→ Requirement
Looking at the listing below, retype exactly the lines starting at the one containing "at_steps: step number" and ending at the one containing "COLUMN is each", both included, and nothing else.

→ Recorded information

[Start of section]

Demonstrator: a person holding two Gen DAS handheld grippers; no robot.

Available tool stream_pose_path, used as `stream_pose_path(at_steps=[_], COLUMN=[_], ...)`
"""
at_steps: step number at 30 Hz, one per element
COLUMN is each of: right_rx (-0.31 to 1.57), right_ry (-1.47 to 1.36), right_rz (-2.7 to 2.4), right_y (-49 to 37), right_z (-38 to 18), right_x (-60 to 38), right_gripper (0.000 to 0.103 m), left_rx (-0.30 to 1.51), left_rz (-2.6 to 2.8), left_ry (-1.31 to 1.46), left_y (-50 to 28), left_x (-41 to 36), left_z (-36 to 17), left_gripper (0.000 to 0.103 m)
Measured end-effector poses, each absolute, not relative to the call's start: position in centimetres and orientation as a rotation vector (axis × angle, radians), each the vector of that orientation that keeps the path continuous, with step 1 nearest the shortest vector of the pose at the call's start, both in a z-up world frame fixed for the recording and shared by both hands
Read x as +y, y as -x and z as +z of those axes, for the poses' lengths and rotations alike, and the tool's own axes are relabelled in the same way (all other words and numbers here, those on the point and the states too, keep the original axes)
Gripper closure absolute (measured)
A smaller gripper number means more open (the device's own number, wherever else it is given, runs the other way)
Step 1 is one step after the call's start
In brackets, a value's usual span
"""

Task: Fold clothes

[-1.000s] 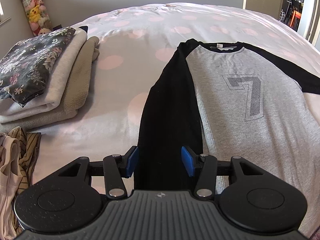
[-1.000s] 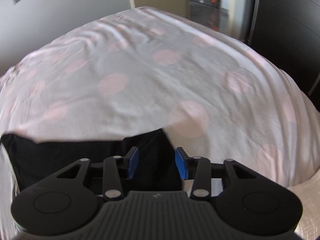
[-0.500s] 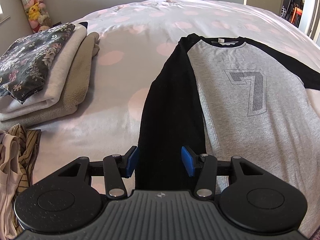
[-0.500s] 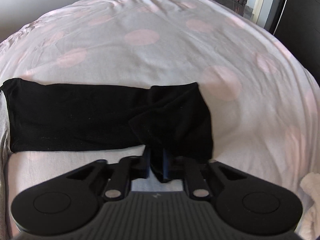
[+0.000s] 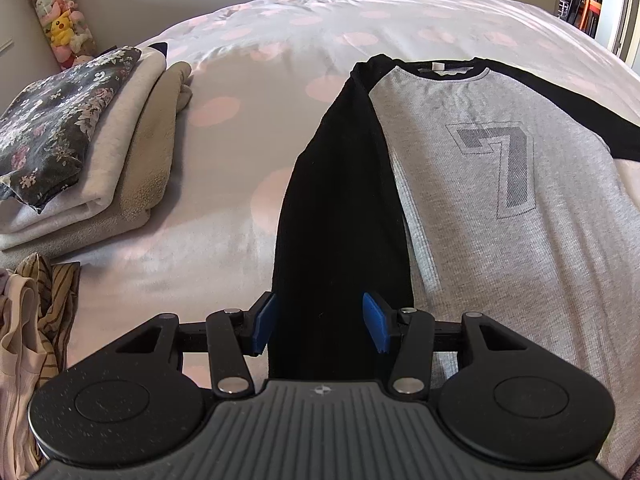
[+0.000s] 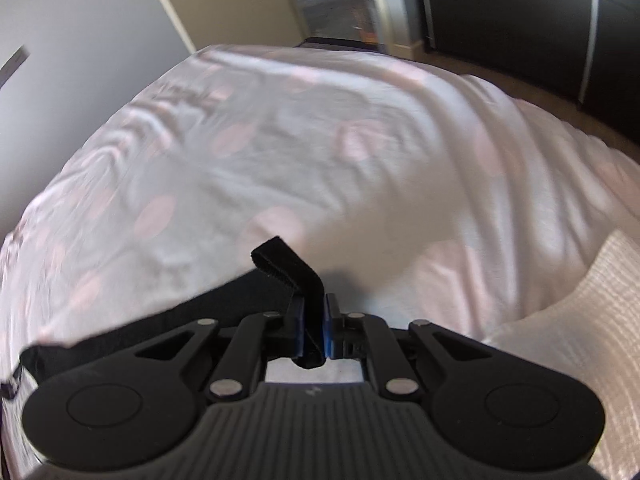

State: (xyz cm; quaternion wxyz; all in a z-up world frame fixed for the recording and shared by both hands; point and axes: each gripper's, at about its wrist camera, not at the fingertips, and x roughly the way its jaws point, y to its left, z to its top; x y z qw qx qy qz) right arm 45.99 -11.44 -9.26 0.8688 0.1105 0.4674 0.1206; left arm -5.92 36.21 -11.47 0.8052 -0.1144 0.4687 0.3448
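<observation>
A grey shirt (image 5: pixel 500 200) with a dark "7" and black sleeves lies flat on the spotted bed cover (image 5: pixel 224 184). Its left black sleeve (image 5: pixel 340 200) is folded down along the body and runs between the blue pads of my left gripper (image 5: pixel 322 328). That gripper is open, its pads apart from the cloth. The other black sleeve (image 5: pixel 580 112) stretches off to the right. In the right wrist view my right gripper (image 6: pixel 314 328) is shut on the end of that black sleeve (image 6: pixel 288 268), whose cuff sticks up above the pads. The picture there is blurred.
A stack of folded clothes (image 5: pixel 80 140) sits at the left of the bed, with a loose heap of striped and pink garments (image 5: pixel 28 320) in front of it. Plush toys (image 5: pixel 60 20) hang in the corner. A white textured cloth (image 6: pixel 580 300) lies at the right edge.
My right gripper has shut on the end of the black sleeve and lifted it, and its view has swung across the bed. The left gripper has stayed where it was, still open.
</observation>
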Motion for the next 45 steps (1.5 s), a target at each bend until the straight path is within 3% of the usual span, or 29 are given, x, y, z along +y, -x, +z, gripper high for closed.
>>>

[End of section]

→ Answer below
at_steps: step number at 30 Hz, one per element
COLUMN is each of: right_rx (-0.31 to 1.57), right_ry (-1.47 to 1.36), right_rz (-2.7 to 2.4), right_y (-49 to 37), right_z (-38 to 18), right_x (-60 to 38), right_gripper (0.000 to 0.103 m), left_rx (-0.30 to 1.51), left_rz (-2.6 to 2.8), left_ry (-1.31 to 1.46), left_y (-50 to 28), left_x (-41 to 36), left_z (-36 to 17), left_gripper (0.000 to 0.103 m)

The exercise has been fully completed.